■ **WORK INSTRUCTION**: How do the lines below between the ones holding "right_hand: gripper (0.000" and "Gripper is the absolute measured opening", inclusive, read? Give them again exactly, with no other lines.

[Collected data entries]
****************************************
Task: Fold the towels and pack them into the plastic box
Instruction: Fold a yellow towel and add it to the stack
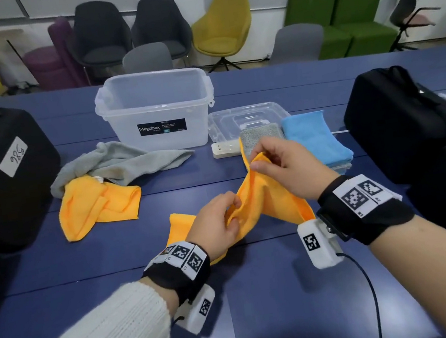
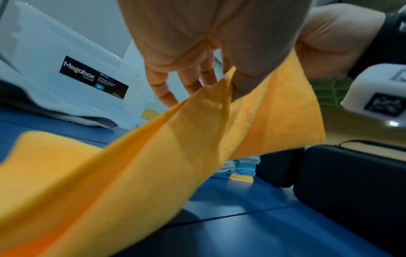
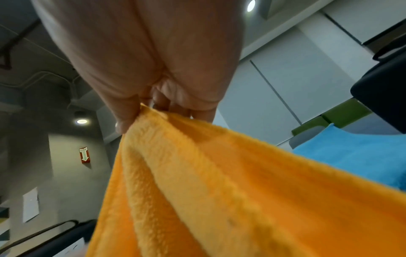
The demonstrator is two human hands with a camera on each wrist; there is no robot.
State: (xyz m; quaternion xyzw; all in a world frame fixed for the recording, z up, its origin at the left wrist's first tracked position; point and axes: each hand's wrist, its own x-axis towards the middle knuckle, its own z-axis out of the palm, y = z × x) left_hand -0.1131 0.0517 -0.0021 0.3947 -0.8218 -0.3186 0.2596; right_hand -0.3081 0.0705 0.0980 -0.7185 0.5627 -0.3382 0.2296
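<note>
An orange towel [image 1: 265, 197] hangs between both hands above the blue table [image 1: 260, 291]. My right hand [image 1: 260, 161] pinches its upper edge, raised; the right wrist view shows thumb and fingers closed on the orange towel [image 3: 219, 191]. My left hand [image 1: 234, 212] pinches the cloth lower down near the table, and the orange towel [image 2: 131, 165] drapes from it. The clear plastic box [image 1: 156, 109] stands open behind, with nothing visible inside. A folded blue towel [image 1: 314, 137] and a folded grey one [image 1: 260, 137] lie at the right. A crumpled grey towel [image 1: 119, 162] and another orange towel [image 1: 99, 205] lie at the left.
The box's clear lid [image 1: 246, 117] lies to its right, with a white power strip [image 1: 226, 148] in front of it. Black cases stand at the left [image 1: 4, 175] and right [image 1: 402, 117] of the table. Chairs line the far side.
</note>
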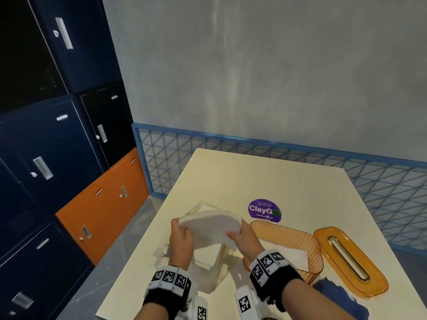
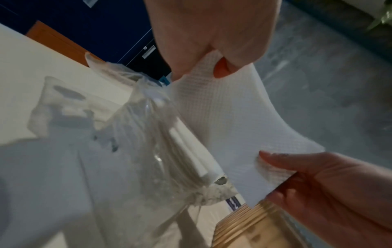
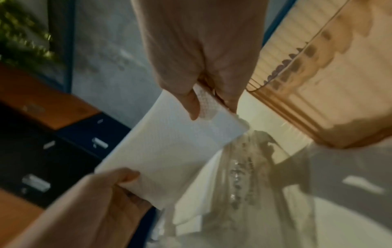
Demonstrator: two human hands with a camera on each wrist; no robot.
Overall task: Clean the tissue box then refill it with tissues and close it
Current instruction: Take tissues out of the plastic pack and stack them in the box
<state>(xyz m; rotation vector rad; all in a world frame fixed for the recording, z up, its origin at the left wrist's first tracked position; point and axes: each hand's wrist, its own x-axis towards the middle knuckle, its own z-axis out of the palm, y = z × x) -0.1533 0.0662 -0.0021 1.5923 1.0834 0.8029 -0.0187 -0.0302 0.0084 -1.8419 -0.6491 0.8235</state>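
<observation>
A thick white stack of tissues (image 1: 211,225) is held in the air between both hands, above a clear plastic tissue pack (image 1: 213,259) that stands on the cream table (image 1: 265,179). My left hand (image 1: 181,234) grips the stack's left end and my right hand (image 1: 240,234) grips its right end. The embossed stack (image 2: 229,120) bends between the hands in the left wrist view; more tissues remain in the pack (image 2: 186,151). The amber ribbed tissue box (image 1: 286,244) sits open just right of my right hand, a white sheet inside it. Its amber lid (image 1: 351,259) with a gold slot lies further right.
A blue cloth (image 1: 339,296) lies at the table's near right, by the lid. A purple round sticker (image 1: 264,210) is on the table behind the box. Dark blue and orange lockers (image 1: 69,169) stand left; a blue mesh fence (image 1: 300,158) runs behind the table.
</observation>
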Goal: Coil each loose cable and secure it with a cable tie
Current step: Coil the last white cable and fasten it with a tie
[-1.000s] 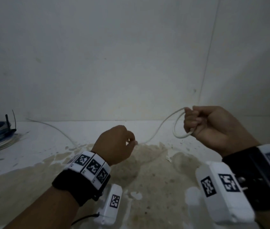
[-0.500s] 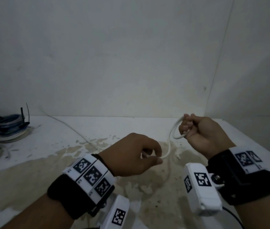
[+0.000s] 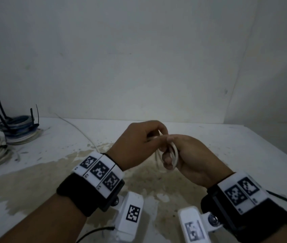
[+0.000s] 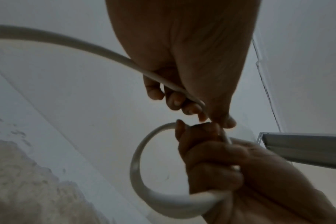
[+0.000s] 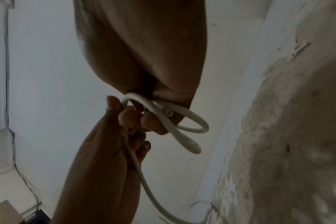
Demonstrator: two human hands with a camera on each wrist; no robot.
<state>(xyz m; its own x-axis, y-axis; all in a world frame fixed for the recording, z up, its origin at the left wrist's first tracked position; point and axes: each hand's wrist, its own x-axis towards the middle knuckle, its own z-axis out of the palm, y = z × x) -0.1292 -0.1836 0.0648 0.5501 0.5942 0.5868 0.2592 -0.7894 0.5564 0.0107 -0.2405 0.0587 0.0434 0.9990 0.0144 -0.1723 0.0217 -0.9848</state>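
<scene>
**A:** From the head view, the right hand is clenched around a small coil of white cable, loops pinned against the palm so they can't spring apart. The left hand pinches the running strand right at the right hand's knuckles, feeding the next turn in.

**B:** And the loose tail trails away across the stained table toward the back wall. On the far left sit finished bundles, already tied with black cable ties.

**A:** Left wrist view now: the left hand's fingertips curl over the strand, which sweeps off to the left, while a full loop hangs just below, gripped by the right hand.

**B:** So the coil sits under and beside the pinch, touching it almost.

**A:** Right wrist view: two loops poke out past the right hand's closed fingers, and the strand runs down through the left hand's palm.

**B:** Plenty of slack left there, I'd judge. Coiling's early; no tie in either hand.
</scene>
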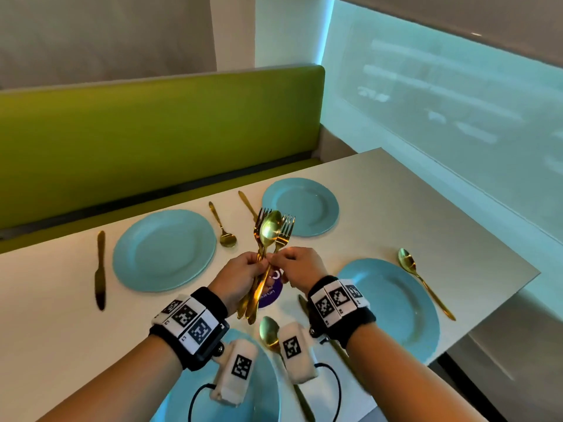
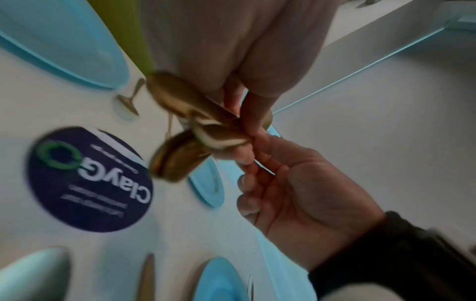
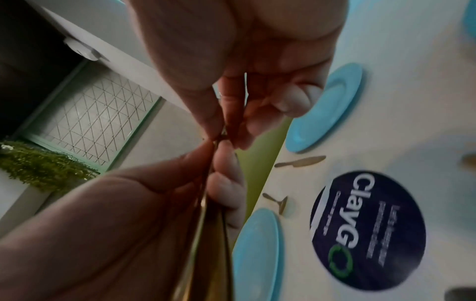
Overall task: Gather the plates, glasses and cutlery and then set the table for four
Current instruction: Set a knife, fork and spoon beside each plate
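My left hand (image 1: 248,269) grips a bundle of gold cutlery (image 1: 272,231), forks and a spoon, upright above the table's middle. My right hand (image 1: 288,261) pinches one piece of the bundle just above the left fist. The right wrist view shows the right fingertips (image 3: 226,130) closed on a thin stem above the left fist (image 3: 128,224). Four blue plates lie on the white table (image 1: 396,208): far left (image 1: 164,251), far right (image 1: 300,207), near right (image 1: 393,306), and a near left plate (image 1: 259,391) partly hidden by my wrists.
Gold pieces lie beside the plates: a knife (image 1: 100,269), a spoon (image 1: 222,228), a knife (image 1: 247,205), a spoon (image 1: 422,280) and a spoon (image 1: 269,332). A round purple sticker (image 1: 271,295) marks the table's middle. A green bench (image 1: 152,132) runs behind; glass wall at right.
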Motion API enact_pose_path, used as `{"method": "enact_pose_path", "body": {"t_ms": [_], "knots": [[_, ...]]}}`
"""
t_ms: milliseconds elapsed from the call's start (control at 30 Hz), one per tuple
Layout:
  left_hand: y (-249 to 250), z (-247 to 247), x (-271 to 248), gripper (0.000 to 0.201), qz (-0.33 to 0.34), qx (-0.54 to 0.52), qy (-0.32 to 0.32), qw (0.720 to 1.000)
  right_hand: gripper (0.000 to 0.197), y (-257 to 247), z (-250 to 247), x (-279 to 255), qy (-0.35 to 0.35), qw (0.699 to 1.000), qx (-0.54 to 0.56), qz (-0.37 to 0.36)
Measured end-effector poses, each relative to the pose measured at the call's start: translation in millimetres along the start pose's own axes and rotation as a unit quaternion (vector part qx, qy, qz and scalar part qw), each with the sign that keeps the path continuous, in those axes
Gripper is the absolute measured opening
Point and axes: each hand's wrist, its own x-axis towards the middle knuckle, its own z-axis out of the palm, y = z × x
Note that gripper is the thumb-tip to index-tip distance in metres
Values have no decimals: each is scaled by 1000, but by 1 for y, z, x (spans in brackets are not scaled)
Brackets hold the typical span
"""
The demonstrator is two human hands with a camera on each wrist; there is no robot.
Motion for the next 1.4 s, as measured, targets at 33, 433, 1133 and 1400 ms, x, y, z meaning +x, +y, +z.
{"method": "enact_pose_path", "body": {"t_ms": [33, 433, 1133, 1400], "knots": [[-2, -9, -6, 12, 0, -9, -2, 1000, 30, -3, 9, -4, 4, 1000, 4, -1], [-52, -187, -87, 20, 25, -75, 223, 972, 27, -3, 161, -113, -107, 994, 5, 36], [-91, -279, -174, 13, 20, -97, 246, 964, 19, 15, 316, -159, -202, 943, -237, 117], [-89, -275, -176, 17, 9, -116, 224, 968, 52, 22, 322, -156, -155, 936, -287, 135]]}}
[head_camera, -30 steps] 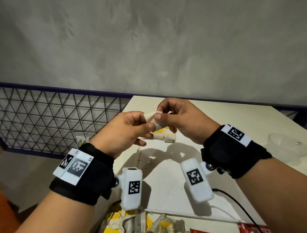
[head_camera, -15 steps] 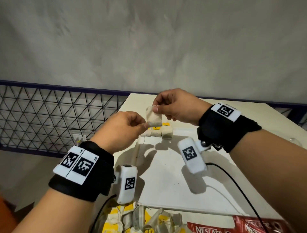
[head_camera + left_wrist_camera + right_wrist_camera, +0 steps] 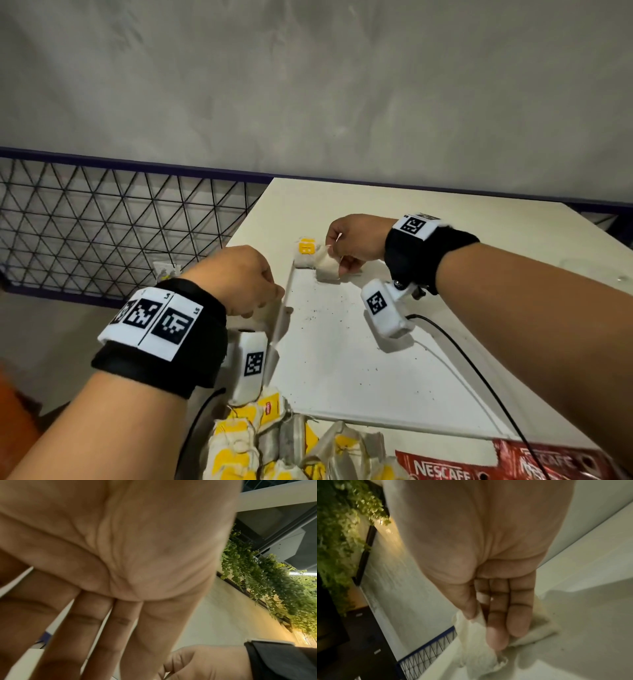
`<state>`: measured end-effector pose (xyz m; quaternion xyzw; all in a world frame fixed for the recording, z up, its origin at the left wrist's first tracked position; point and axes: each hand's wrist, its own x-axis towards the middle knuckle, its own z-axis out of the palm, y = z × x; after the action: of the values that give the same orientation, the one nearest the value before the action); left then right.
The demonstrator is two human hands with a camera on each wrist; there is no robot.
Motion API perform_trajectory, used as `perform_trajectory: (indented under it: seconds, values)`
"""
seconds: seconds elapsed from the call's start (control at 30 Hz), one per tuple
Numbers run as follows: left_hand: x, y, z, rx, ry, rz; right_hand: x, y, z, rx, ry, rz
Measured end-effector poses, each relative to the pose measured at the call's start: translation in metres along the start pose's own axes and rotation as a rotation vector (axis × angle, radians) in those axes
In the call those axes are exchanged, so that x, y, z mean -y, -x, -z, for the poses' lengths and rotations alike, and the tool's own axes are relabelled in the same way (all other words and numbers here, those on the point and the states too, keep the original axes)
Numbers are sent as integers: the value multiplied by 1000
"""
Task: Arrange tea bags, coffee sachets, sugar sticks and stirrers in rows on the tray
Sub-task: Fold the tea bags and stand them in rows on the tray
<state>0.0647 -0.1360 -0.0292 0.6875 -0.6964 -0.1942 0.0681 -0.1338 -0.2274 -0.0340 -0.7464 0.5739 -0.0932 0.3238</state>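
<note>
A white tray [image 3: 342, 363] lies on the pale table. My right hand [image 3: 337, 255] pinches a pale tea bag [image 3: 325, 265] low over the tray's far left corner, beside two tea bags, one with a yellow tag [image 3: 306, 248], lying there. In the right wrist view the thumb and fingers [image 3: 496, 635] clamp the tea bag [image 3: 476, 646] just above the tray floor. My left hand [image 3: 253, 284] is at the tray's left rim [image 3: 286, 301], knuckles up. The left wrist view shows its fingers [image 3: 96, 615] fairly straight and holding nothing.
A heap of loose tea bags with yellow tags [image 3: 274, 445] lies at the near edge. Red Nescafe sachets [image 3: 479, 469] sit right of it. A black cable [image 3: 462, 356] crosses the tray. A clear plastic cup [image 3: 596, 270] stands far right; a wire mesh fence [image 3: 102, 222] stands left.
Both hands held the tea bag up in the air. The left hand let go and dropped to the tray's left rim. The right hand carried the bag down to the far left corner.
</note>
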Motion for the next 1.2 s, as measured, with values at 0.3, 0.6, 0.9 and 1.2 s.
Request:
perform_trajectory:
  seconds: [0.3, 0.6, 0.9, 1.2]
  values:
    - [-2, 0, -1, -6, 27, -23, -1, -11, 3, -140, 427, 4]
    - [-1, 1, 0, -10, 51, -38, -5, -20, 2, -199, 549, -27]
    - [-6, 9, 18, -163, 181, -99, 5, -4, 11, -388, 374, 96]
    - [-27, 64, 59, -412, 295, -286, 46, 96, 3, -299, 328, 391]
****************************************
■ **ANSWER**:
  right_hand: gripper (0.000 to 0.197), y (-257 to 247), z (-250 to 247), x (-279 to 255), qy (-0.35 to 0.35), qw (0.699 to 1.000), qx (-0.54 to 0.56), qz (-0.37 to 0.36)
Measured end-effector poses, each relative to the pose measured at the call's start: translation in millimetres along the start pose's own axes and rotation as a unit quaternion (vector part qx, qy, qz and scalar part qw), each with the sign that keeps the path continuous, in those axes
Gripper is the absolute measured opening

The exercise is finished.